Business

Politics not the problem, says resort developer

Written By : SUNFIJI BUSINESS. Three New Zealand-financed developments have hit trouble in Fiji amidst the global economic crisis. But the man behind one of those facing problems, Auckland developer
29 Aug 2009 12:00

image Written By : SUNFIJI BUSINESS. Three New Zealand-financed developments have hit trouble in Fiji amidst the global economic crisis. But the man behind one of those facing problems, Auckland developer Neville Mahon, said it is financiers not politics causing the difficulties.
Mr Mahon defended Fiji against New Zealand critics who cite political unrest sparking his troubles.
“People are trying to get me to say something that’s not true and that’s that Fiji’s political situation has caused this,” Mr Mahon told the New Zealand Herald newspaper.
Mr Mahon has been developing the expansion of the Fiji Beach Resort and Spa at Denarau, managed by Hilton. He strongly criticised the actions of his financiers.
The developments in the headlines in New Zealand over their difficulties are:
l Mr Mahon’s expansion of the Fiji Beach Resort & Spa, which was financed by struggling Wellington-based Strategic Finance;
l the big Momi Bay resort complex, which was being largely financed by the now-collapsed Bridgecorp finance group;
l and the Strategic Finance-funded 650ha development parcel known as Denarau Land South.
On Tuesday, New Zealand’s Bayleys real estate tried to sell Momi via auction for the mortgage holder, Fiji National Provident Fund. But it failed to reach the reserve price and was passed in.
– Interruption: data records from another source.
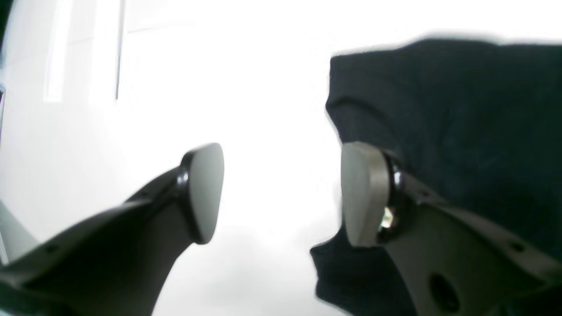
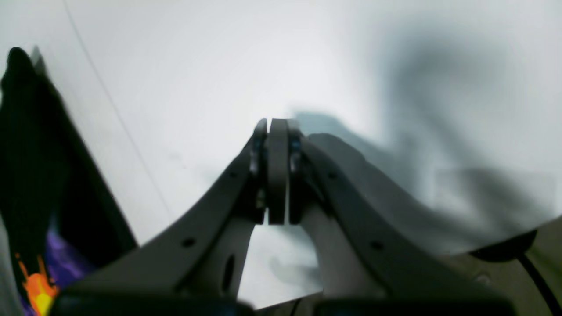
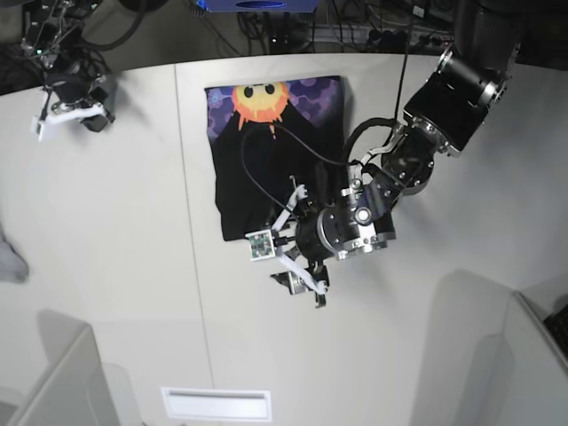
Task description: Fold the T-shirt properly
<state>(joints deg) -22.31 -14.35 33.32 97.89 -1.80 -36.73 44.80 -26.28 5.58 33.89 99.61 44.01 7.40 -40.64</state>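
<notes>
At the near edge of the T-shirt [image 3: 271,164], mid-surface, the left gripper [image 3: 297,275] hangs with its fingers [image 1: 204,193] spread fairly wide and nothing between them; the wrist view shows bare white surface [image 3: 115,257] in the gap. One pad sits right against the black cloth edge, so it looks like a release or a re-grasp at that hem. Can't tell which from here.

Shirt lies flat-ish, partly folded: black layer over the near part, sun print and purple clouds showing at the far end.

Right gripper [image 2: 277,171] is parked far left, well apart from the shirt, fingers pressed together, holding nothing.

Doing the step well, my read:
- Line the folded edge up with the shirt's side edges before leaving it; the near hem looks slightly skewed.
- Lift straight up to clear, so a pad doesn't drag the top layer.
- If re-grasping, pinch the top layer only and at a corner.
- Bring the right arm in for the next fold; one arm alone will likely skew it.

Hard to make out:
- Left arm body and cables cover the shirt's near right corner in the base view.
- Sleeves not distinguishable; black on black hides layer count.
- Both wrist views blurred, and the left one is blown out white.
- Small grey scrap [image 3: 9,260] at far-left edge, cut off.
</notes>
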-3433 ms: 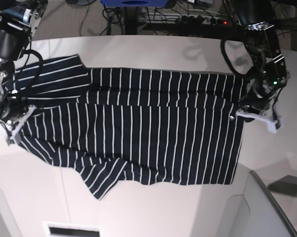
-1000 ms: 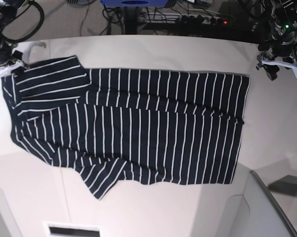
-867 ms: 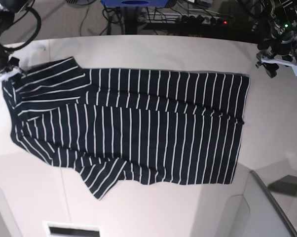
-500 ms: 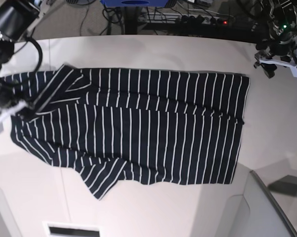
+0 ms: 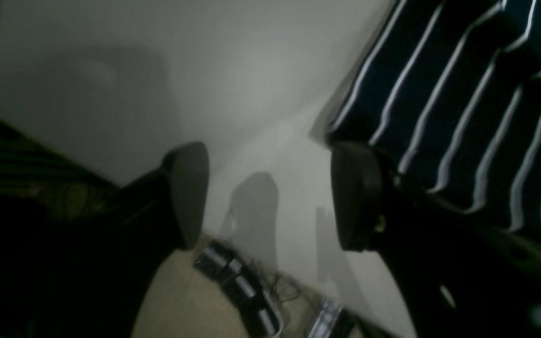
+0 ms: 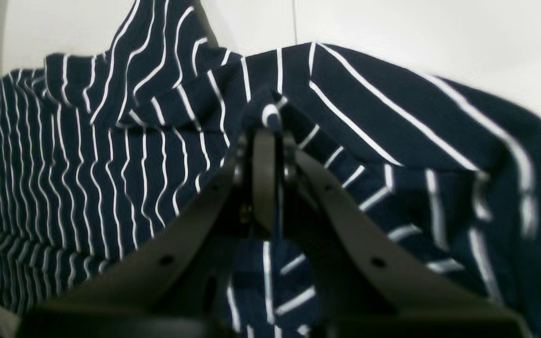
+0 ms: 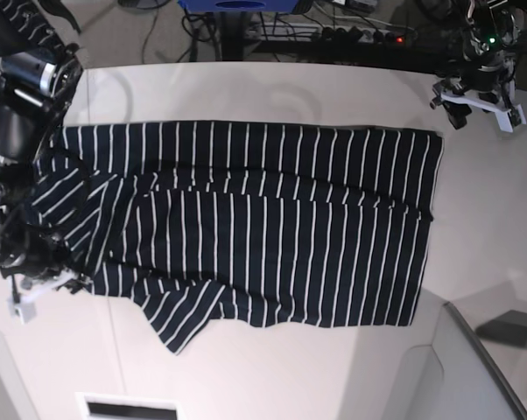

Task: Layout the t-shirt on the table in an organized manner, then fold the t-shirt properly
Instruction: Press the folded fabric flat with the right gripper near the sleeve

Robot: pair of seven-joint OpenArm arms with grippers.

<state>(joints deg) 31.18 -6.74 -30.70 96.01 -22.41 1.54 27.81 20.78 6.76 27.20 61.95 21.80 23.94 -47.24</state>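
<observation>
The t-shirt (image 7: 246, 227) is lying spread on the table (image 7: 272, 87). A fold of it is being pinched by the right gripper (image 6: 270, 141), shown only in its wrist view. The left gripper (image 5: 270, 197) is being held open beside the shirt's corner.

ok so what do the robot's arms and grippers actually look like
Both arms are black, jointed and chunky, with black cables looping alongside. The left gripper has white finger parts, with a small green light glowing on the housing above; up close its fingers end in dark rounded pads. The right gripper has flat, dark grey-brown fingers with small round holes, and shows pale white parts in the base view.
</observation>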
“Bayleys is still negotiating with the highest bidder. We are confident of a positive outcome, but there is no timeframe on that,” spokesman Scott Cordes told the New Zealand Herald.
Also this past week, Mr Mahon said receivership was imminent for Denarau Investments, the development and construction company expanding the Fiji Beach Resort and Spa.
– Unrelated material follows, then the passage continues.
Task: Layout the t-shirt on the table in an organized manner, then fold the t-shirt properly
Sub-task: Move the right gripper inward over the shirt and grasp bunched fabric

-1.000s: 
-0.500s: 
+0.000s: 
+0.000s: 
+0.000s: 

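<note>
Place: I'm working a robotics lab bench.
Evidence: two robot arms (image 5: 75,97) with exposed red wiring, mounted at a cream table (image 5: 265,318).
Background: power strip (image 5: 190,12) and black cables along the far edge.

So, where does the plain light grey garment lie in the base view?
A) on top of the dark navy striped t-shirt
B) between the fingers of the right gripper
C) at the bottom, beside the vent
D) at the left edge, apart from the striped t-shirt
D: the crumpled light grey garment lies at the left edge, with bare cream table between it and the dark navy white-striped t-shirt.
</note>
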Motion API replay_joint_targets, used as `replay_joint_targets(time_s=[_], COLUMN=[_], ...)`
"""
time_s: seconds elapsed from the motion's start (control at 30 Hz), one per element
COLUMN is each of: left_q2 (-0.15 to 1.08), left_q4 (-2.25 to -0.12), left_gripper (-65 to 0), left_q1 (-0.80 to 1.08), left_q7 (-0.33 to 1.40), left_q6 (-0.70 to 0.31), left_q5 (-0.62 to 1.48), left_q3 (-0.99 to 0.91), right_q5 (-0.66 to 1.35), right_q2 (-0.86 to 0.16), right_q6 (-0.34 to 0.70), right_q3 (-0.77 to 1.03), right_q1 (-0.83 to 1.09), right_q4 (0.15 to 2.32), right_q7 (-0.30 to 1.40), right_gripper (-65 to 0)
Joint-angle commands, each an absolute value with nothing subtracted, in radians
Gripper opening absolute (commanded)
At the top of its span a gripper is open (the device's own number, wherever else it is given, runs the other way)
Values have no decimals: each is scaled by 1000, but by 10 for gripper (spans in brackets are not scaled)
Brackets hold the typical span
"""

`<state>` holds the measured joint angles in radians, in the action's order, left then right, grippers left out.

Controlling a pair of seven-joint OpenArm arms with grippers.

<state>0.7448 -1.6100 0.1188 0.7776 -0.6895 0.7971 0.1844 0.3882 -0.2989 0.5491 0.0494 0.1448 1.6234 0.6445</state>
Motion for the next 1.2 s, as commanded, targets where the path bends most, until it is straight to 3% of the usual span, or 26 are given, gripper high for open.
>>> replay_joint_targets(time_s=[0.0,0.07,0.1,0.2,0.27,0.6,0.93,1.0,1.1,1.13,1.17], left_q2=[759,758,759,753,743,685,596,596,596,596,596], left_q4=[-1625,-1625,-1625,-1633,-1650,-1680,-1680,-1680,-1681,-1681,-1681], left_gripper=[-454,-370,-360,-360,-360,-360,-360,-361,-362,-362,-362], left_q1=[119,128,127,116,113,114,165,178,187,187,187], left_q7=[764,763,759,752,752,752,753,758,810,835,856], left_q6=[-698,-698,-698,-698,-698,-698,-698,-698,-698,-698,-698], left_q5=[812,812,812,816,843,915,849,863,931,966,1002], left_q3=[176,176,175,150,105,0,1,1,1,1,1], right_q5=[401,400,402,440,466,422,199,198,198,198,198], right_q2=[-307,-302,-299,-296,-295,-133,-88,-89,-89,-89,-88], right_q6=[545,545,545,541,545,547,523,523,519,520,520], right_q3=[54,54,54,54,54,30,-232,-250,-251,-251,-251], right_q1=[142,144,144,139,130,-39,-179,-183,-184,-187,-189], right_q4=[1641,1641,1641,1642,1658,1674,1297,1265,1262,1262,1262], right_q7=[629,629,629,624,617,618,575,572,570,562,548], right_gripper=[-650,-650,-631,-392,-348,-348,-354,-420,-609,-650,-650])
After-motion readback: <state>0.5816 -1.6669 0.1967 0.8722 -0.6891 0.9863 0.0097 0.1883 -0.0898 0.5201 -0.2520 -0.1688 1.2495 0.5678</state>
This. it has been stressed, does not affect the running of the existing Hilton-managed Fiji Beach Resort and Spa at Denarau, just the expansion project.
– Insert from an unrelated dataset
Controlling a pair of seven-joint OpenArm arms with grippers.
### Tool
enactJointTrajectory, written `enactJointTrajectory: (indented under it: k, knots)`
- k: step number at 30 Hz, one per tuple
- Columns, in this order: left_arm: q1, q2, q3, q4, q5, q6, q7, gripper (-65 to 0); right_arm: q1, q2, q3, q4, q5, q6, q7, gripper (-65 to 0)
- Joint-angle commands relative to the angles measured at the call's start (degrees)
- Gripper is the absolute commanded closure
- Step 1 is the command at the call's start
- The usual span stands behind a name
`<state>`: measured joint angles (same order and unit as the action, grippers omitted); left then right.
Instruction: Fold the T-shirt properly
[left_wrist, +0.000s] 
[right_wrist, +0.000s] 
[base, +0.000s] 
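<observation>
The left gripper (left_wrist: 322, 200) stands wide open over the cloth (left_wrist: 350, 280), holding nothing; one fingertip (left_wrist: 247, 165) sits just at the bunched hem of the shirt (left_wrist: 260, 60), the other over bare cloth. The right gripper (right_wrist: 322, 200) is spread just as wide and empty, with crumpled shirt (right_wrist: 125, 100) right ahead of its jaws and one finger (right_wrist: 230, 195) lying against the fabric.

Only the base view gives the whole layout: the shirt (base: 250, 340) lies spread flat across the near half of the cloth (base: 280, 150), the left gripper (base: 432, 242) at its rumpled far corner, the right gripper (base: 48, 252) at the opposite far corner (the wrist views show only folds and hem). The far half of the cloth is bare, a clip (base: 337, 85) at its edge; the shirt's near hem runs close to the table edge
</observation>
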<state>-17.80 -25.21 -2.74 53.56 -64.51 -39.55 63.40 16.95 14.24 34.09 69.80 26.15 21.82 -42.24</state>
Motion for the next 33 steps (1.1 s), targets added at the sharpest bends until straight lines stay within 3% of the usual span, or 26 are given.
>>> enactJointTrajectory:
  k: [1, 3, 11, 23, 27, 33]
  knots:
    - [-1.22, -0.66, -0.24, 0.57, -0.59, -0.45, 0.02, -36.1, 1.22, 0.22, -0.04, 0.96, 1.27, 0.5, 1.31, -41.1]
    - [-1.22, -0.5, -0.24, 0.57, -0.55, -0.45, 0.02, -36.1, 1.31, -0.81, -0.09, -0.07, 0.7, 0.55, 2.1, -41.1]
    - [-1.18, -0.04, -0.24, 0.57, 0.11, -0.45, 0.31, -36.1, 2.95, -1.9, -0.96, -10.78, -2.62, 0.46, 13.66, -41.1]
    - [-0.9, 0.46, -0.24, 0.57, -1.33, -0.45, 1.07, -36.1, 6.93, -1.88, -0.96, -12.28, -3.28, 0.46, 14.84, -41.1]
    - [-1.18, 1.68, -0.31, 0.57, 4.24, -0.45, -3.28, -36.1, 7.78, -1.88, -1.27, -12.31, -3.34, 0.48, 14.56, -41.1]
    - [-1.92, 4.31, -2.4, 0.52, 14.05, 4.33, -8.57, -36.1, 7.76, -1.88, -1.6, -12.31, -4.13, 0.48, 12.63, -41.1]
“I’m jammed like meat in a sandwich between Bank of Scotland and Strategic,” Mr Mahon told the New Zealand Herald.
Strategic loaned NZ$75 million and Bank of Scotland provided a NZ$45 million facility on the lavish beachfront property which opened in 2006, the New Zealand Herald said.
The expansion via development of an extra 90 villas cannot currently be finished and NZ$1 million of investor payouts are frozen.
High profile Kiwi and Australian owner/investors forked out in the vicinity of NZ$400,000- NZ$1 million each for the sumptuous villa apartments, the New Zealand Herald said.
Ex-All Blacks Andy Haden and Ian Jones, Premium real estate owner Brian Guy and Viaduct Harbour Holdings’ Rob Campbell are some.
Some owners now want to form their own business to complete the development.
The New Zealand Herald quoted this group as saying: “The Villa Owners’ Association [VOA] is in discussions with the pending receiver to ensure that the resort continues to provide the highest levels of service to guests and propose a structured management agreement and level of transparency that will alleviate the historical issues that have led to the current set of circumstances.
“The VOA is very confident that with the correct systems and structure in place, the Fiji Beach Resort & Spa will be completed as originally intended and continue to provide holidaymakers with the ultimate Fijian holiday experience.”
Strategic chief executive Kerry Finnigan praised the hotel and villa project, saying he had visited it recently and that it was by far Denarau Island’s single best international resort.
But Mr Finnigan also cites a concept he calls “Fiji risk”, saying the country has particular troubles recognised by financiers.
Mr Mahon has been desperate to complete the partly finished 90-villa development, a bistro, swimming pools and back-of-house resort upgrade to Hilton’s requirements, the New Zealand Herald said.
Without the upgrade, the 90 new villas can’t be opened and without more cash, he can’t complete the villa project.
Richard Hatherly, an entrepreneur originally from Dunedin, scoffed at talk of trouble in Fiji and told the New Zealand Herald his two-star resort is “cranking”.
“We’re under way with a second resort, with plans for another four or five sites,” he said.
And Premium’s Mr Guy told the New Zealand Herald he is unconcerned about the income freeze on his villa investment at Fiji Beach Resort and Spa. He said he never bought his villa for the return but for lifestyle and family reasons.
Philip Toogood, of Bayleys Fiji real estate, told the newspaper New Zealanders considering buying property in Fiji have one key lesson to learn: buy first for the lifestyle, second for income.